**What to work on:** Copy the lines below exactly. Start at the first and finish with the line containing "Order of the".

++++

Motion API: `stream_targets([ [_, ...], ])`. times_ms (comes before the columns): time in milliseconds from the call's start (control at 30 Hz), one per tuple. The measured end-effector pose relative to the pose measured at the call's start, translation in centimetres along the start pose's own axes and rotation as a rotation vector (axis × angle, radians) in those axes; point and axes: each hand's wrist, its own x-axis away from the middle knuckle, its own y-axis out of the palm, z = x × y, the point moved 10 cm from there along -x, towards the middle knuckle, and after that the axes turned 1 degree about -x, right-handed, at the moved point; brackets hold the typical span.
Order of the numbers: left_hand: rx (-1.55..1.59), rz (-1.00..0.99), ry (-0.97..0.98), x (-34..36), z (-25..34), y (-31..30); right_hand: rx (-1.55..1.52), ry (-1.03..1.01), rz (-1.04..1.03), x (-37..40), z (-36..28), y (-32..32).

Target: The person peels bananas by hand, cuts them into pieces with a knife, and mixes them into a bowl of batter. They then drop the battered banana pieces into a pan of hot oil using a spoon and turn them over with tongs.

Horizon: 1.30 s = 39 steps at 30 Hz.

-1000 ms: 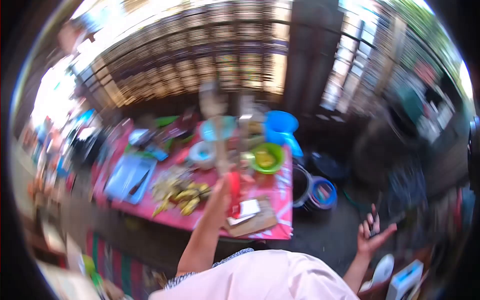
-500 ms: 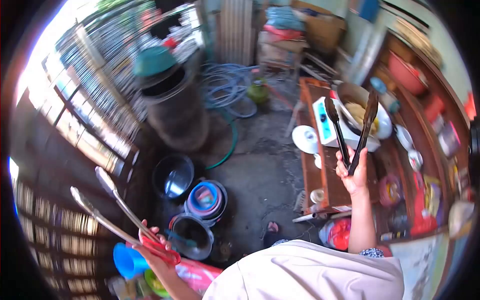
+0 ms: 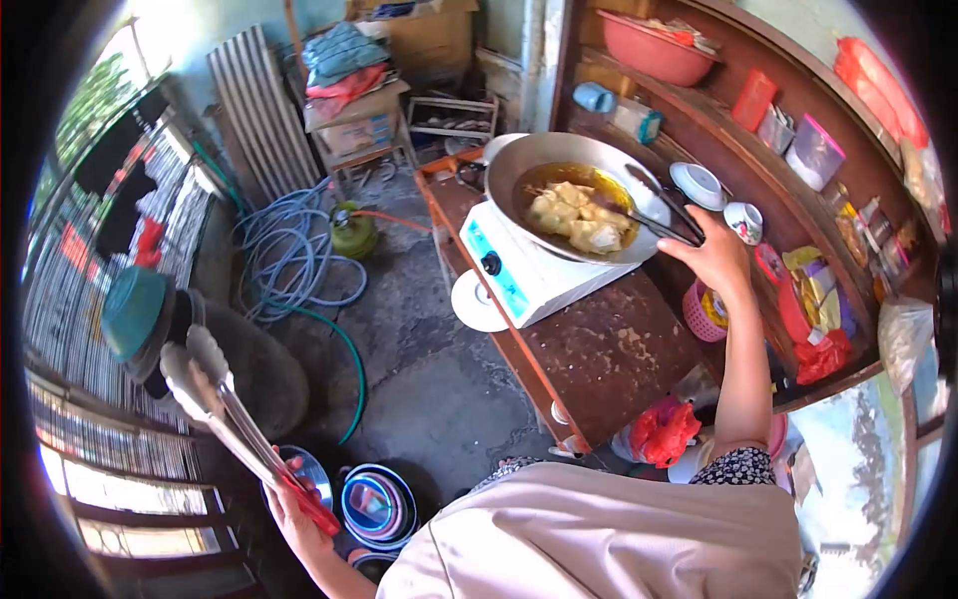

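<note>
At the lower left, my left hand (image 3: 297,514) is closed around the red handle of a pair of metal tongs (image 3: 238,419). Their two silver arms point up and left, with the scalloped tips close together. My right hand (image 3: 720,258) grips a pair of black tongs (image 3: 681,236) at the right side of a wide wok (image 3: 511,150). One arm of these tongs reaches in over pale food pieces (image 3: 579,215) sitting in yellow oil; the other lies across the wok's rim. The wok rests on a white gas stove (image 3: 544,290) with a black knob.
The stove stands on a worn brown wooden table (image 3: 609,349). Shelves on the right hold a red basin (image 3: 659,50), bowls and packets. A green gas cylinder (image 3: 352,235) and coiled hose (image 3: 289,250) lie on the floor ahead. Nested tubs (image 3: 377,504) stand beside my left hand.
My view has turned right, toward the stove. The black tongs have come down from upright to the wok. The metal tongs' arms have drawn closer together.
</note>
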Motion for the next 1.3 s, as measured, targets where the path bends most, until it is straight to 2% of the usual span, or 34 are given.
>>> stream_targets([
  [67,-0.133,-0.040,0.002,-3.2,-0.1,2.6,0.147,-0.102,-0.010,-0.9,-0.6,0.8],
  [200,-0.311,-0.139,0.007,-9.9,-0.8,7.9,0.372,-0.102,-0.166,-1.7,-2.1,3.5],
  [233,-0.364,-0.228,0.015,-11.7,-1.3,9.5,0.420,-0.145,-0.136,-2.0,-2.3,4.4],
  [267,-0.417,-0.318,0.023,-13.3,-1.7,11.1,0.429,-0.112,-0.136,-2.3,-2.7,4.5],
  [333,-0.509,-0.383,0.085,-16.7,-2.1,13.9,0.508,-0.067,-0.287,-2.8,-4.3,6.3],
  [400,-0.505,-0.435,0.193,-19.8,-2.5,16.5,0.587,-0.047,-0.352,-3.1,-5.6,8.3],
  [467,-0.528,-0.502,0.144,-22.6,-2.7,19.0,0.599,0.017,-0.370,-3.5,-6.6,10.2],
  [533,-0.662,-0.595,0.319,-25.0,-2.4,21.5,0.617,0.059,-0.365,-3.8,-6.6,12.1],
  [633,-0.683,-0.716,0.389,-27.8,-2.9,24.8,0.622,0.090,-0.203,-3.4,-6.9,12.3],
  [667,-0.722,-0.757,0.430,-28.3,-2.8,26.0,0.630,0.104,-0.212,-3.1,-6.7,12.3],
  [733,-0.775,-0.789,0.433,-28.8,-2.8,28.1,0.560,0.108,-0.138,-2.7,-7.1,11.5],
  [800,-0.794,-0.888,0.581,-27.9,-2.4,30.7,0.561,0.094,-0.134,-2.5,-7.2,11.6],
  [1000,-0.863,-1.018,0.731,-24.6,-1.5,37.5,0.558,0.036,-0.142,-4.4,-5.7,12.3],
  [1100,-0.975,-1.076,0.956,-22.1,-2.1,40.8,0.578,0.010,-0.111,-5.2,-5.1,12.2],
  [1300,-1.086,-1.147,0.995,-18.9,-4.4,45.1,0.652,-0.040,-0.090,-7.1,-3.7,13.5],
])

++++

**Your response:**
Motion API: `stream_targets([ [_, ...], ])`. times_ms (comes before the columns): time in milliseconds from the call's start (control at 30 Hz), one per tuple. The measured end-effector pose relative to the pose measured at the call's start, translation in centimetres along the start pose's own axes and rotation as a rotation vector (axis × angle, radians) in those axes; point and axes: each hand's wrist, its own x-axis away from the middle knuckle, its own y-axis out of the palm, z = x × y, the point moved 10 cm from there along -x, towards the middle knuckle, and after that the axes turned 1 degree about -x, right-handed, at the moved point; brackets hold the typical span.
Order of the numbers: left_hand: rx (-1.55..1.59), rz (-1.00..0.99), ry (-0.97..0.98), x (-34..36), z (-25..34), y (-31..30); right_hand: rx (-1.55..1.52), ry (-1.03..1.01), rz (-1.04..1.03), x (-37..40), z (-36..28), y (-32..32).

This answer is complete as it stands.